Maintenant notre grand dessein est accompli, sans que son exécution nous ait coûté même une égratignure. Aussi de tout cœur rendons-nous grâce à Celui qui, en plusieurs circonstances de cet aventureux voyage, a étendu sur nous sa toute-puissante protection. Il a guidé nos pas, écarté de nous les dangers, et nous a amenés au but. Gloire à sa bonté divine !
Quelle utilité a eu notre raid à travers la calotte polaire boréale ? La note suivante, rédigée par le savant météorologiste de l’expédition, M. Finn Malmgren, répond à cette question :
« Quoique l’étude des observations recueillies pendant le voyage ne soit pas encore terminée, il est cependant possible, dès aujourd’hui, d’indiquer les principaux résultats scientifiques acquis au cours du vol que nous venons de raconter.
« Le plus important réside dans la constatation qu’aucune terre ne se rencontre entre le Pôle Nord et la pointe Barrow. Ainsi se trouve résolu un problème géographique longtemps débattu. »

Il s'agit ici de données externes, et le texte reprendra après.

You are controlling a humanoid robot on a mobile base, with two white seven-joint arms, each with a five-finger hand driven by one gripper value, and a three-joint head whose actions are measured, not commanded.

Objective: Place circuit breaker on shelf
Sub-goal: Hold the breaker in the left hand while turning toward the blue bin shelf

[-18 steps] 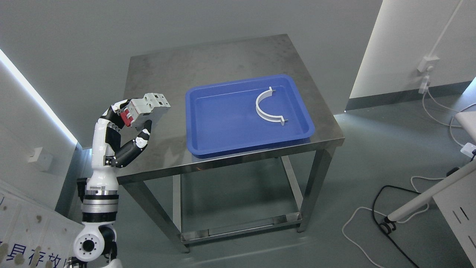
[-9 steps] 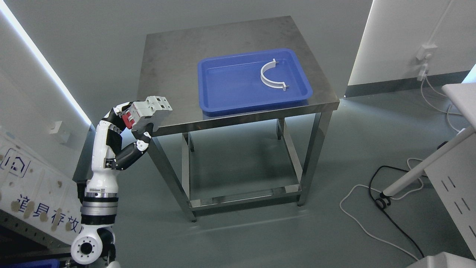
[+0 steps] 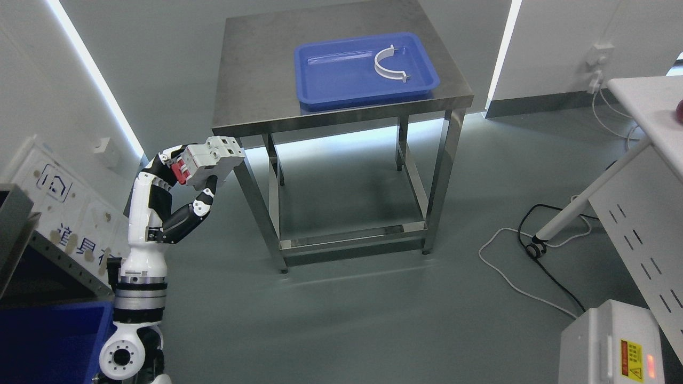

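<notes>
My left hand is raised at the left of the head view, fingers curled around a grey circuit breaker with red switches. The breaker is held in the air, in front of the steel table's near left corner and apart from it. At the far left edge a grey metal shelf frame shows, with a blue bin below it. My right arm is out of sight.
The steel table stands at top centre, carrying a blue tray with a white curved bracket. Cables trail on the floor at right, beside a white desk and a white box.
The whole picture has shifted: the camera has backed away, so the table sits higher and smaller. My left hand keeps its hold on the breaker. The shelf frame and blue bin have come into view.
</notes>
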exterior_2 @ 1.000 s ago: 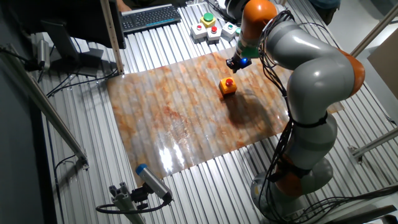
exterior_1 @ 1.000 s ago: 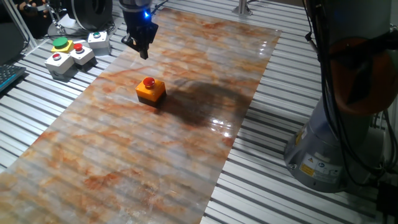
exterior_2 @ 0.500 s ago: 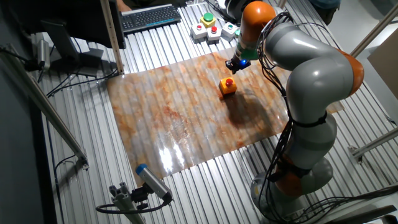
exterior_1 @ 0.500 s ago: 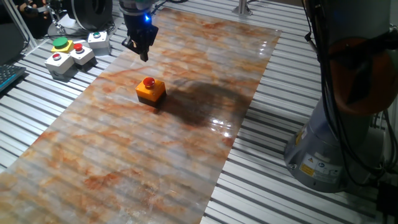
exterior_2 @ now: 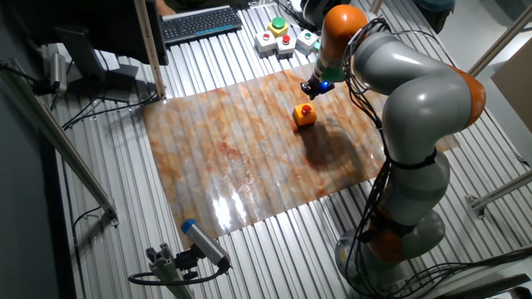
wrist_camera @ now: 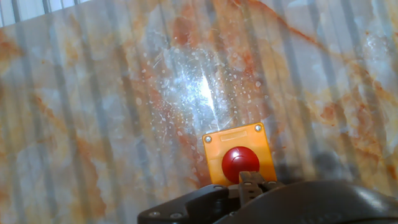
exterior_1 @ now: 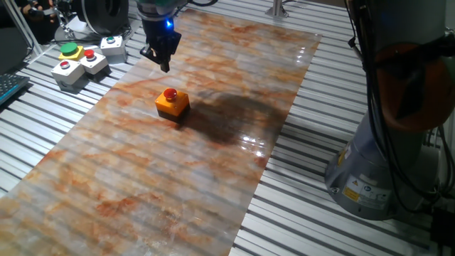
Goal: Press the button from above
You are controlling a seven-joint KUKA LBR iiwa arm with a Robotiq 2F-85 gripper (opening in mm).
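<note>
The red button (exterior_1: 170, 94) sits on its small orange box (exterior_1: 173, 107) on the marbled sheet (exterior_1: 178, 163). It also shows in the other fixed view (exterior_2: 306, 109) and in the hand view (wrist_camera: 240, 163), low and right of centre. My gripper (exterior_1: 164, 63) hangs above the sheet, a little behind and left of the button, apart from it. In the other fixed view the gripper (exterior_2: 310, 89) is just beyond the button. In the hand view the gripper (wrist_camera: 249, 180) has its fingertips touching each other, empty, at the button's near edge.
Grey boxes with red buttons (exterior_1: 78, 64) and one with a green button (exterior_1: 69, 50) stand off the sheet at the back left. A keyboard (exterior_2: 199, 21) lies beyond them. The arm's base (exterior_1: 377, 163) stands at the right on the slatted table.
The gripper has shifted slightly towards the button. The button has not moved.
</note>
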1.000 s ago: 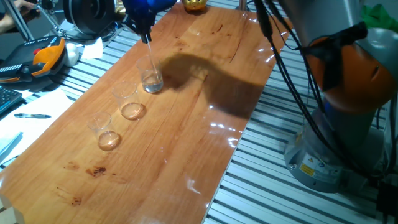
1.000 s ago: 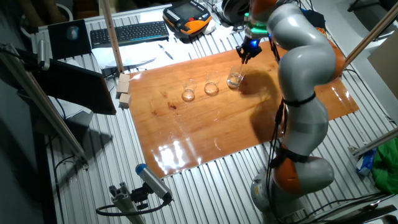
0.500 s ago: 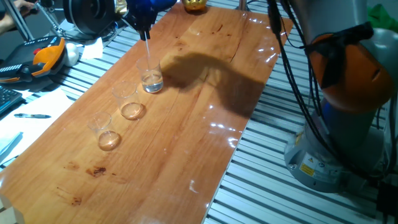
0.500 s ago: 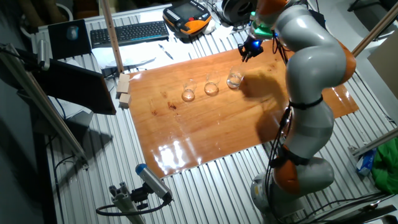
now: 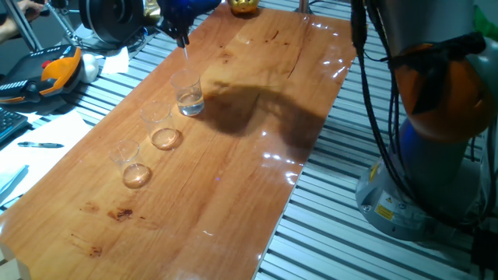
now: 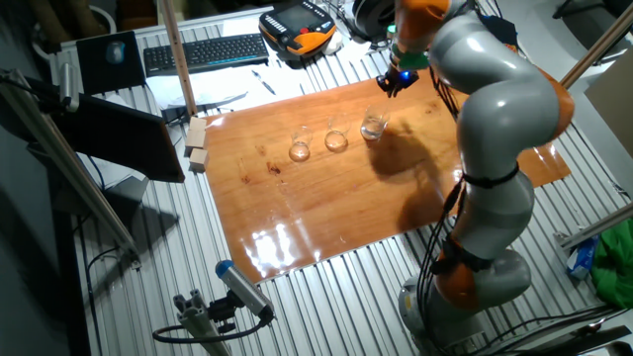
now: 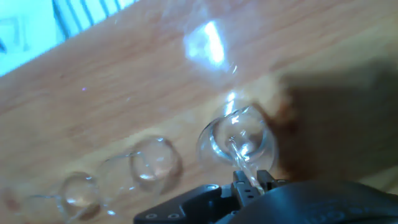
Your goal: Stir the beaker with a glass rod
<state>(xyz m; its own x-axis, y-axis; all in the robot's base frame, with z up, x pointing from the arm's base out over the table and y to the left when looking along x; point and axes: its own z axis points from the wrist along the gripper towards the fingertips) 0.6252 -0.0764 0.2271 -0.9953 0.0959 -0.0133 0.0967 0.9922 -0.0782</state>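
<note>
Clamping the glass rod (image 5: pixel 186 53), the hand (image 5: pixel 180 33) hangs over the beaker (image 5: pixel 189 95) beside two amber-bottomed beakers (image 5: pixel 163 127) along the desk's (image 5: pixel 257 155) keyboard-side edge.

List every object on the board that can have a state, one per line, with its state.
beaker: upright, rod tip above its mouth
glass rod: held in the gripper, pointing down
gripper: shut on the rod
middle beaker: upright, amber bottom
end beaker: upright, amber bottom

The glass rod (image 7: pixel 239 157) blurs above the beaker (image 7: pixel 237 138); the claw (image 7: pixel 247 186) is cut off below.
</note>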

Des années durant, des théoriciens ont soutenu une opinion contraire. De tous les partisans de cette thèse, l’Américain Harris est celui qui l’a appuyé sur des observations présentant le plus de valeur scientifique. Ayant cru être arrivé à démontrer que l’onde de la marée sur les côtes de la Sibérie orientale et de l’Alaska septentrional se propage de l’ouest vers l’est, ce savant a conclu de ce fait à l’existence d’une terre étendue au nord de ces rivages. S’appuyant sur des observations, beaucoup plus complètes, recueillies pendant l’expédition du Maud de 1922 à 1925, dans l’Océan Glacial de Sibérie, le docteur H.-U. Sverdrup, a, au contraire, prouvé que sur les côtes en question, l’onde de la marée vient du Nord, après avoir traversé, depuis l’Europe, le bassin polaire profond de 3 à 4.000 mètres. En conséquence, notre compatriote niait l’existence d’une grande terre, dans le nord de l’Alaska. Le voyage du Norge a confirmé l’exactitude de ses déductions.
En second lieu, à la météorologie scientifique, notre expédition apporte une contribution intéressante. Elle a mis à l’ordre du jour la question de la brume polaire. Comment se fait-il que sur la surface uniforme de l’océan polaire, à des distances très rapprochées, on rencontre des zones de brume et de ciel clair, et cela sans que dans les régions considérées la température de l’air présente de différence ? Les couches inférieures de l’atmosphère gardent-elles dans le bassin arctique des traces des propriétés qu’elles possédaient sous des latitudes méridionales, ou bien, ce qui me paraît difficile à admettre, le phénomène est-il déterminé par des différences dans le refroidissement de l’air au contact de la banquise sous-jacente ?
Les observations exécutées à bord concernant la quantité d’ions positifs et négatifs contenus dans l’atmosphère sont particulièrement importantes, d’autant que dans l’océan polaire la surface inférieure ne fournit pas d’ions, circonstance qui ne se retrouve dans aucune autre région étendue du globe. Ces observations ont été effectuées à l’aide d’un instrument mis à notre disposition par le docteur Behounek, de Prague ; elles seront étudiées avec la collaboration de ce savant.
Au point de vue de la météorologie pratique, notre expédition a obtenu également des résultats. Elle a démontré la possibilité pour un dirigeable de survoler le bassin polaire, même lorsque les circonstances atmosphériques sont défavorables, comme cela a été le cas pendant la dernière partie du voyage.
Les très grandes difficultés que le givre, puis la tempête dans le Kotzebue Sound nous ont causées m’ont conduit à cette conclusion, que le trafic aérien au-dessus de l’océan polaire — car un jour viendra où ce bassin deviendra une route de l’air fréquentée — devra être assuré par des avions, disons à huit, en tout cas, à quatre moteurs. De tels appareils répondraient à tous les desiderata pour un vol transpolaire. D’abord, leur prix d’achat serait moins élevé que celui d’un dirigeable, leur exploitation également moins coûteuse du fait qu’ils n’exigeraient pas une main-d’œuvre nombreuse pour les manœuvres du départ et de l’atterrissage. De plus, les avions sont plus rapides et résistent mieux à la tempête que les aéronefs. Enfin, en raison de leur surface réduite, ils ne courent pas grand risque de tomber sous le poids du givre et de la glace qui se formeraient sur leurs ailes.